### WORK TO BE COMPLETED
Read the records and gather each line that includes "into".

========================================================================

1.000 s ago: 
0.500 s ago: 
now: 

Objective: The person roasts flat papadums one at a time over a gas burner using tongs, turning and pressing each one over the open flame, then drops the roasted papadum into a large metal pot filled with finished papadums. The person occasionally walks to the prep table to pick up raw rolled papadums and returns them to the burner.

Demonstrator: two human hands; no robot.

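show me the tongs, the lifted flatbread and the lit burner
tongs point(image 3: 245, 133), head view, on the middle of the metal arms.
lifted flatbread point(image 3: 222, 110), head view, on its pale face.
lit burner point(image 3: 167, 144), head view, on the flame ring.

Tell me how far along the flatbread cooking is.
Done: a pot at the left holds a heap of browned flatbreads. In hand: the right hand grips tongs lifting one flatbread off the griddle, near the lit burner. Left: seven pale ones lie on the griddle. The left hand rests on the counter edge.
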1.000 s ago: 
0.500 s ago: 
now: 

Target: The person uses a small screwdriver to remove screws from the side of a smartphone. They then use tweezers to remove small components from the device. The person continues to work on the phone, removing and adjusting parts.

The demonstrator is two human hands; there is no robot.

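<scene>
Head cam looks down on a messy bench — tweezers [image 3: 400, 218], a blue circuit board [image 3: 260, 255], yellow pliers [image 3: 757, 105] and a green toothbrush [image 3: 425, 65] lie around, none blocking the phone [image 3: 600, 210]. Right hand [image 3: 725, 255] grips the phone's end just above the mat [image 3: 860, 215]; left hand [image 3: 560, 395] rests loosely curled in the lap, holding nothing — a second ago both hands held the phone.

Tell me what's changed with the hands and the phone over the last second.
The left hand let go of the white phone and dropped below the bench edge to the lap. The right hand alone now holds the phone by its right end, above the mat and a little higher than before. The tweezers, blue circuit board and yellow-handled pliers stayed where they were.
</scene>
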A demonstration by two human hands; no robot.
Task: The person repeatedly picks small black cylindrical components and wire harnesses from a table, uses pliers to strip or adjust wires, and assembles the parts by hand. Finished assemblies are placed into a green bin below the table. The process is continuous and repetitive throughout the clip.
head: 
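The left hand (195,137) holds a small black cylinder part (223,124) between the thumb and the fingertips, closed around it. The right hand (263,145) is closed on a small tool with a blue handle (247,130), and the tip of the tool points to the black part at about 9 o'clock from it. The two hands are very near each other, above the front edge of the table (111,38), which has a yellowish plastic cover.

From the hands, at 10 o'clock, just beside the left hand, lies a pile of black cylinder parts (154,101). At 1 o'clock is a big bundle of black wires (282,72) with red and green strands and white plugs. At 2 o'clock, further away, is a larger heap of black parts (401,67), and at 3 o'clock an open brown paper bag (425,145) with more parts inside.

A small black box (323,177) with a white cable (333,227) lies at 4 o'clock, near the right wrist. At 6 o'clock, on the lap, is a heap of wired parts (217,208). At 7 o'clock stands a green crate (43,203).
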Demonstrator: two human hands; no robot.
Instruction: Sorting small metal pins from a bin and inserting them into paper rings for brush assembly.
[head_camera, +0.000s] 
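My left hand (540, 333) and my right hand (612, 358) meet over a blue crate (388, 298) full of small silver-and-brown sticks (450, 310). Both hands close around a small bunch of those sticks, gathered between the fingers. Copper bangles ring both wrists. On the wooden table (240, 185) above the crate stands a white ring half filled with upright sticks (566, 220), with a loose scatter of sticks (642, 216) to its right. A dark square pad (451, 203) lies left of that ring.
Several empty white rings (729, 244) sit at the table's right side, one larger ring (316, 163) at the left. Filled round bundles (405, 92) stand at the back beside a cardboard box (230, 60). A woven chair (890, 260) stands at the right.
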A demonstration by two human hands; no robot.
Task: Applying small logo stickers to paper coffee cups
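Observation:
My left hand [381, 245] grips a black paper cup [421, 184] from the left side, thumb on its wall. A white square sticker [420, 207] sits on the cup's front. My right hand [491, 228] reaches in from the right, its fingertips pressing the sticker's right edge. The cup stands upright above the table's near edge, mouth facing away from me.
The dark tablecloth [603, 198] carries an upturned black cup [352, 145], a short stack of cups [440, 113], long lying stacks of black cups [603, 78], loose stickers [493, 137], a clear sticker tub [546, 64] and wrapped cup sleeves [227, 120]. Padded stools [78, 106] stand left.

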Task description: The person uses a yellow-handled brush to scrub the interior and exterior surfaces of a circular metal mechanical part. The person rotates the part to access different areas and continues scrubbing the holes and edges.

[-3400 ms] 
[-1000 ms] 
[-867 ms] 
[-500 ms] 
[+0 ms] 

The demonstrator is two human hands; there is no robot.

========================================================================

### ANSWER TO THIS PROBLEM
Objective: The person roasts flat papadums one at a time over a gas burner using tongs, turning and pressing each one over the open flame, then drops the roasted papadum into a large metal pot filled with finished papadums. The person occasionally walks to the prep table to pick up raw rolled papadums and returns them to the burner.
Task: The person repeatedly picks small black cylindrical components and wire harnesses from a table, uses pliers to strip or adjust wires, and assembles the parts by hand. Finished assemblies are placed into a green bin below the table. The process is continuous and repetitive throughout the clip.
Instruction: Sorting small metal pins from a bin and inserting them into paper rings for brush assembly.

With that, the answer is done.